Aubrey Falls Provincial Park is a natural environment park on Highway 129, about 85 kilometres north of Thessalon. Ontario Parks lists the park at 4,860 hectares, established in 1985.
Unlike many undeveloped protected areas in this part of the batch, Aubrey Falls has a small but clear visitor setup. Ontario Parks lists a hiking trail, scenic outlook, parking lot, and toilets.
The park is a good short-stop page because it combines a viewpoint-style visit with a strong geology story. Ontario Parks says early Precambrian bedrock in the area has been dramatically transformed through glaciation.
The official page also highlights an outwash plain and so-called mega ripples linked to former Lake Sultan and a former glacial meltwater spillway.

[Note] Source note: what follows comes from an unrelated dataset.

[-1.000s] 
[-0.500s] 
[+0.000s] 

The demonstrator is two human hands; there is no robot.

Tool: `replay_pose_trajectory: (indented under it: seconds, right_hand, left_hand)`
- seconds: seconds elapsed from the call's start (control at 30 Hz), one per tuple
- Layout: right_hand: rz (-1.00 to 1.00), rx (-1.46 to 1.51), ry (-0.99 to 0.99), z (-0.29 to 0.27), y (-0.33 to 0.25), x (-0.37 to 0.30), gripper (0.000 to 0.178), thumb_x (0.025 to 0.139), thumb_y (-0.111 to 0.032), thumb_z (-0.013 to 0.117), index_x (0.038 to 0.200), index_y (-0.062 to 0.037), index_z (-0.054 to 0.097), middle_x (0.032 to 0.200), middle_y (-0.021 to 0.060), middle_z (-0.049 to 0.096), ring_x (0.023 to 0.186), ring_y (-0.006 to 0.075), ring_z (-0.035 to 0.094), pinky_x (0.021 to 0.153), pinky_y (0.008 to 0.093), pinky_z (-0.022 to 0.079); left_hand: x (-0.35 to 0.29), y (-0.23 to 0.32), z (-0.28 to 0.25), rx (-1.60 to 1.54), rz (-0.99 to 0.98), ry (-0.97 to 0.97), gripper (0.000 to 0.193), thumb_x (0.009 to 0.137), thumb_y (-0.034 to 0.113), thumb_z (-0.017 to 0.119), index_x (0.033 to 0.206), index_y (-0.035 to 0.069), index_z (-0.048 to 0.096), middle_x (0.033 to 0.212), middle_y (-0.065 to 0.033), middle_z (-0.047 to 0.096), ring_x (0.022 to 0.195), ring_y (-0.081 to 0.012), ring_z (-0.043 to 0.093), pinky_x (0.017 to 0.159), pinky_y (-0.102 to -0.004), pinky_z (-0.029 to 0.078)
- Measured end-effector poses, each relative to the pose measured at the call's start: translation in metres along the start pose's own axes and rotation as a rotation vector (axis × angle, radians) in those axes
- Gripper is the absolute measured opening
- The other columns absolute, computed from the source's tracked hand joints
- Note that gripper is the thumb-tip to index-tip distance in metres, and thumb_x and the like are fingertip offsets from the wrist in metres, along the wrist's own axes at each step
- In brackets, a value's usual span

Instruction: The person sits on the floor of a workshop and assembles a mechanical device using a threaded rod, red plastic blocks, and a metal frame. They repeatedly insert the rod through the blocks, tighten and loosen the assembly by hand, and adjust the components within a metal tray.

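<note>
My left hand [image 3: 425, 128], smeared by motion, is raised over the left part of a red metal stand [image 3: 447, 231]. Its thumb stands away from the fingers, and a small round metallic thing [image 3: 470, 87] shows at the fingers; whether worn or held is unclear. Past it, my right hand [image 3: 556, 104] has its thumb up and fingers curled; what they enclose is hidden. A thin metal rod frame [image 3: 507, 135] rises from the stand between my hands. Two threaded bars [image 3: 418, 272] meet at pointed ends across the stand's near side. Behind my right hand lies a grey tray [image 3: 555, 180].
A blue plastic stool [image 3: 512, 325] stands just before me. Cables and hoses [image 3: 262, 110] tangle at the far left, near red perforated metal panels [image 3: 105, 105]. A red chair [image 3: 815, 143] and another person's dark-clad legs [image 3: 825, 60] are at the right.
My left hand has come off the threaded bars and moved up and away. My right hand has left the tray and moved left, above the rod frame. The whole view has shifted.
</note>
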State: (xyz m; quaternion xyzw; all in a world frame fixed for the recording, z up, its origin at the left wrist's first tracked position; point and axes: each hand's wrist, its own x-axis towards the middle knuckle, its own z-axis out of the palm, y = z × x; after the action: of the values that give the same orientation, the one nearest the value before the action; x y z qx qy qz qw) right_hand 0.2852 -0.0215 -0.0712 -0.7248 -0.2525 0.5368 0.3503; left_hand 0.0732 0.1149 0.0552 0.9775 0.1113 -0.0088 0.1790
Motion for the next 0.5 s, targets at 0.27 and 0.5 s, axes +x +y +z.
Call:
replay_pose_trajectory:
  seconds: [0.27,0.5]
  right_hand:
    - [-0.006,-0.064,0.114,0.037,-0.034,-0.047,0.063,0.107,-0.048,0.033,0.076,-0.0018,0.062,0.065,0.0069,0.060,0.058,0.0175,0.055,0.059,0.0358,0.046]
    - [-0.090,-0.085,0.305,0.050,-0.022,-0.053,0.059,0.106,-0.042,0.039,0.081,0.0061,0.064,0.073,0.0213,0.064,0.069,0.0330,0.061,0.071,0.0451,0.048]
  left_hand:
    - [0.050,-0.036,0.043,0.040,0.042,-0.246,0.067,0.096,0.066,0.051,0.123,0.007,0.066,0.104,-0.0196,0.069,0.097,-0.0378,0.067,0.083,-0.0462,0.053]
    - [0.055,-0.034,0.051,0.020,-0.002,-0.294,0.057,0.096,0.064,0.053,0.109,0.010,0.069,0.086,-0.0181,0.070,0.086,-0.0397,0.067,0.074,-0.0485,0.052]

Bedrock knolls support jack pine and white birch communities, adding a forest angle to the landform story.
For travellers on Highway 129, Aubrey Falls is useful because the core planning question is simple: check trail and facility conditions, then plan a short hike and outlook stop rather than an overnight park stay.
Plan around hiking, the scenic outlook, geology interpretation, viewing glacial outwash and ripple landforms, observing jack pine and white birch on bedrock knolls, photography, and a careful roadside stop on a northern Ontario route.
Ontario Parks lists a parking lot and toilets, but facilities and conditions can change. Confirm trail access, lookout conditions, parking, toilet availability, alerts, weather, road conditions on Highway 129, and park rules through the official Ontario Parks source before travelling.
Non-operating park in Ontario Parks locator.